All of his answers added up to healthy baby. No cancer, no deformities, no talons or leathery bat wings. TBD passed the test with flying colors.
Of course, this was a 4D ultrasound, which is supposed to provide 3D pictures of the baby. "This process can produce some spectacular images," Dr. Blue said, "if the baby cooperates." Which TBD refused to do. Every time Dr. Blue tried to capture a 3D image, our child would move or otherwise thwart him. The doctor managed to snap four blurry photos which looked could have been our baby's face or the image of Elvis. We faced teenage rebellion before TBD's first birthday.
"I know we're going to get ours on the back end," I said to TLB. "Everything will be fine, and then we'll hit teenage years and deal with drinking and sneaking out of the house."
"Or worse," TLB said, "our child will be a Republican."
Maybe the octopus head wouldn't be so bad after all.
18 comments:
Leathery bat wings are so 1992 anyhow!!
Congratulations on the wonderful news.
I think the Republican gene is recessive and tends to skip a generation. Since you started out as one, I think TBD is going to be ok. :)
Great news. Excellent delivery.
(No pun intended.)
Well, as the parents of Chthulhu, at least you wouldn't end up as octopus food.
I would bet the teenage acting - out years would be murder though.

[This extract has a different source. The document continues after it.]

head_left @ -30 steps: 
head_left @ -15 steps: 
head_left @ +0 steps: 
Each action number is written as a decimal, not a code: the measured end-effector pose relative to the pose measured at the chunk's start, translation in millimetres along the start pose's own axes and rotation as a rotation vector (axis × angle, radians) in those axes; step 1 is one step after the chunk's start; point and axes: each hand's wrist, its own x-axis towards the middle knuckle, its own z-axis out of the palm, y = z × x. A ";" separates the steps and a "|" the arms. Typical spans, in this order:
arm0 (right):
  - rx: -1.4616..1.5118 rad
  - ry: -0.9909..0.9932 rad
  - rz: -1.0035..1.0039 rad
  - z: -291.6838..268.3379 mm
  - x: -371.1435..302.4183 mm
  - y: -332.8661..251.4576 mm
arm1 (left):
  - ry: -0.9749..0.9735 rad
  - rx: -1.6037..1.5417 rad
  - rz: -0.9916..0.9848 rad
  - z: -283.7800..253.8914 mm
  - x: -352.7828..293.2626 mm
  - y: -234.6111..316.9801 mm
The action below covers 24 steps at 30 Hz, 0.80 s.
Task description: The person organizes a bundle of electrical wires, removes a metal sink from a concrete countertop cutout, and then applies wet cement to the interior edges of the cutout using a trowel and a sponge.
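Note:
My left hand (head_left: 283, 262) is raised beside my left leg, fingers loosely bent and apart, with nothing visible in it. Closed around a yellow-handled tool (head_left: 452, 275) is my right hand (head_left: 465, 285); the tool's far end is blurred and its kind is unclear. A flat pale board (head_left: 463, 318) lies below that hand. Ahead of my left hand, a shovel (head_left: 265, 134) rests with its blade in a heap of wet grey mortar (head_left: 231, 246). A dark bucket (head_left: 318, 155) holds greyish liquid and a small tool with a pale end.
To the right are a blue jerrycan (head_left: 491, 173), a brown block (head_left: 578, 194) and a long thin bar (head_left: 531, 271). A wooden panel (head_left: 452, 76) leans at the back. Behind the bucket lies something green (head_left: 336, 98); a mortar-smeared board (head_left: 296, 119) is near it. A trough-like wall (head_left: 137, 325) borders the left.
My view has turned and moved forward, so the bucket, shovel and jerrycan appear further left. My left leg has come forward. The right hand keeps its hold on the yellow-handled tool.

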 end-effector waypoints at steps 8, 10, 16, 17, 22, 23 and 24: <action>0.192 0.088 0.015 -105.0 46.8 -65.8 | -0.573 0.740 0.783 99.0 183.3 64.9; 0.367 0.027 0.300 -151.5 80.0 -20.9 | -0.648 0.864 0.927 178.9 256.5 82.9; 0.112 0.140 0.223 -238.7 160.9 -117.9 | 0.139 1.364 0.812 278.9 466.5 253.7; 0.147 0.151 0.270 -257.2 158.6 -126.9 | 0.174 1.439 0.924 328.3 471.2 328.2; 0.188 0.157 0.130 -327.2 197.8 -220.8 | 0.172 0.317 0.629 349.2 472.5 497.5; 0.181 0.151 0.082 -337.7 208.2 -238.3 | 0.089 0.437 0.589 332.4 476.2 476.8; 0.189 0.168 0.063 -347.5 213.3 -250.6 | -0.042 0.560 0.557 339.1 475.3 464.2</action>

On the plus side, this reminded me of some old Dave Barry writing. Back before he sucked.
excellent news!!! and it was just the relief that kept me hysterically laughing through the post.
Yay for you guys! I'm so happy to hear all the good news. And no leathery bat wings? Sort of a bummer, but I guess it's best that way.
It's *really cool* that you're keeping this bloggy journal too. Don't you think?
You'll have it as proof that you were excited once when you're up all night worrying and angry cuz TBD has snuck out of the house YET AGAIN! And what are you ever going to do with him/her?
Those 4D are truly amazing. Did you find out if it was going to be le TBD or la TBD? No need to disclose.
Wow, awesome news and awesome post. I'm really happy for you guys.
Brando, neuroses about in utero cancer? That's some hardcore anxiety. You're totally ready to be a parent!!!
congratulations, i am glad all is going smoothly.
and i live in terror every single day that one of my children will be a republican. know you are not alone.
I meant to say "was NOT just the relief", i.e. Very funny post, sir.
Yea for TBD!
If my kids can be teenagers without ending up as Republicans, your chances are pretty good. I figured that would be the only way my kids could really rebel.
Good news and congratulations to both of you.
I would advise you not to overlook the financial possibilities inherent in leathery bat wings. Or Republicanism, as a less pleasant second choice. College doesn't pay for itself, you know.
nobody f*cks with a octopus-headed kid(or it's parents) if they know what's good for them.
congrats on TBD :)
You gotta problem with octopus babies??
Great news, guys. Full speed ahead. Good old Dr. Blue!
Thanks for the nice comments, everyone. I now get to shift into worrying about being an actual parent.
We're keeping the gender a mystery for now. TLB swears she saw "a diddle" in the ultrasound, but I think it was probably just a vestigial tentacle.
Fish, I would be okay with that octopus mutation, because TBD could shovel a lot of snow with those appendages.
The diddle ISN'T a vestigial tentacle?
News to me.
BP- I think it reverts back to being a vestigial diddle once you hit 40. :)
I'm only familiar with diddle as a verb.